The SpaceX Starship sits on a launch pad at Starbase near Boca Chica, Texas, on October 12, 2024, ahead of the Starship Flight 5 test. The test will involve the return of Starship’s Super Heavy Booster to the launch site.
Sergio Flores | Afp | Getty Images
Over the weekend, Elon Musk got his new company town along the Texas Gulf Coast. Controlling the city are three SpaceX employees, who all ran unopposed.
As NBC News reported, the election determining incorporation of the city of Starbase concluded on Saturday night, with 212 votes in favor and only six against. Just 143 votes were needed for the measure to pass.

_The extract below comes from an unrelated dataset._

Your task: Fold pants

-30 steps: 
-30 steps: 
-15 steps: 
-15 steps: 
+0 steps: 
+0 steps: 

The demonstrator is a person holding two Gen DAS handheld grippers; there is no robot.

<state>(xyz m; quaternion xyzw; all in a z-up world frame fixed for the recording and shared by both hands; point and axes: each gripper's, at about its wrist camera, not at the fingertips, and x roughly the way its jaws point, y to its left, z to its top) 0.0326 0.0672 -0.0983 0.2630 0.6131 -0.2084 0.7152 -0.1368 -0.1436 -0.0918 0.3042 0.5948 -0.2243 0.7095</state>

Starbase was victorious in becoming a type C city, which in Texas applies to a previously unincorporated city, town or village of between 201 and 4,999 inhabitants. The city includes the SpaceX launch facility and company-owned land covering a 1.6 square-mile area.
The mayor is 36-year-old Bobby Peden, who has spent more than 12 years working for SpaceX and is currently vice president for Texas test and launch operations. Prior to joining the rocket maker in 2013, Peden was a graduate research assistant at the University of Texas at Austin, according to his LinkedIn profile.
Starbase has two commissioners, both from the SpaceX employee ranks.
One is Jenna Petrzelka, 39, who was an operations engineering manager at SpaceX until July, and now identifies as a philanthropist, according to her application to be on the ballot. She’s married to Joe Petrzelka, a vice president of Starship engineering and almost 14-year veteran at SpaceX.
The other commissioner is Jordan Buss, 40, a senior director of environmental health and safety for SpaceX who joined the company in 2023.
Musk, who has assumed a central role in President Donald Trump’s administration responsible for slashing the size of the federal government, began acquiring land for SpaceX in Boca Chica, Texas, about a decade ago. The first integrated Starship vehicle launched from the site, known as Starbase, in April 2023, and exploded in mid-flight.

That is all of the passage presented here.